The U.S. dollar’s strength against the euro and high seasonality in the Americas-Europe market have challenged Lufthansa Cargo to innovate and respond to rapidly changing conditions to maintain its position as the largest general-freight carrier in the North Atlantic segment, as ranked by IATA’s CASS-USA Business Intelligence service.


Achim Martinka, Lufthansa Cargo’s vice president for the Americas, told a press briefing in New York last week that from January through March 2015 the carrier’s monthly cargo tonnage from the U.S. had fallen “clearly below last year.” In April, U.S.-originating tonnage totaled “about 5 percent” less than in April, 2014.


In contrast, Lufthansa Cargo’s tonnages from Europe to the rest of the world during 2015’s first four months rose about 15 percent.


Lufthansa Cargo forecasts that from 2014 to 2020 its average annual carriage between Europe and North America, in both directions, will rise 1.2 percent from the 2.4 million tons it carried last year. In the Europe-South America market, the carrier forecasts annual growth of 3.5 percent on its 900,000-ton uplift in 2014.


While Europe-North America remains Lufthansa Cargo’s second-largest market (Europe-Asia Pacific remains by far its biggest), in some respects “it’s a little bit of a problem child,” said Martinka.


The U.S. dollar’s strength is exacerbating the problem. Martinka said prices of export goods from the U.S. have climbed 27 percent because of the stronger dollar, and Lufthansa Cargo’s tonnages from the United States have suffered.


However, the dollar’s strength also means European imports to the U.S. cost 21 percent less, Martinka noted.
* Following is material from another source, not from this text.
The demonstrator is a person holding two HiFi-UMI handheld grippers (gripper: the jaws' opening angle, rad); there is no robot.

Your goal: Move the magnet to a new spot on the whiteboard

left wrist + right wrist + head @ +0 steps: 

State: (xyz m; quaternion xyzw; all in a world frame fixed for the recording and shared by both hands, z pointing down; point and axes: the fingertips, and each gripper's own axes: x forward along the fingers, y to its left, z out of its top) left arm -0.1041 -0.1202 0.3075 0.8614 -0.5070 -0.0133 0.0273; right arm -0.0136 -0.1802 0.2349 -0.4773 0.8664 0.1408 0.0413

For Lufthansa Cargo that has translated into big gains in imports to the U.S. “The first three months of 2015 have been the best three months ever for me on the import side,” he said. “Some of our stations are up 50 percent, and I’m talking big stations.”


Lufthansa Cargo now awaits the summer, when cargo volume traditionally slows on the North Atlantic, to see if the dollar’s strength keeps the flow of Europe-U.S. imports high. However, its strategy for dealing with the U.S.-Europe market – and the highly seasonal South America market – centers on innovation, by adding new routes or frequencies it thinks will interest customers. “We’re thinking of stepping into markets not served by main-deck capacity,” said Martinka.


The strategy has seen Lufthansa Cargo launch a weekly Houston-Stavanger-Frankfurt schedule this year, as well as a twice-weekly Dallas/Fort Worth-Manchester (UK)-Frankfurt MD-11F service. “So far we’re pretty happy with the result,” he said.


From June 7, Lufthansa Cargo will add a weekly stop at Natal--a new Brazilian station on a “geographically ideal routing”--to its existing Viracopos/Campinas-Frankfurt service. Natal will serve strong European demand for seasonal produce such as passion fruit, papaya and limes, explained Martinka.


This fall, Lufthansa Cargo’s board plans to decide whether or not to exercise one of the options it holds on five Boeing 777Fs. However, Martinka noted that with 14 MD-11Fs and five 777Fs now in service, the carrier is much larger than it was two years ago.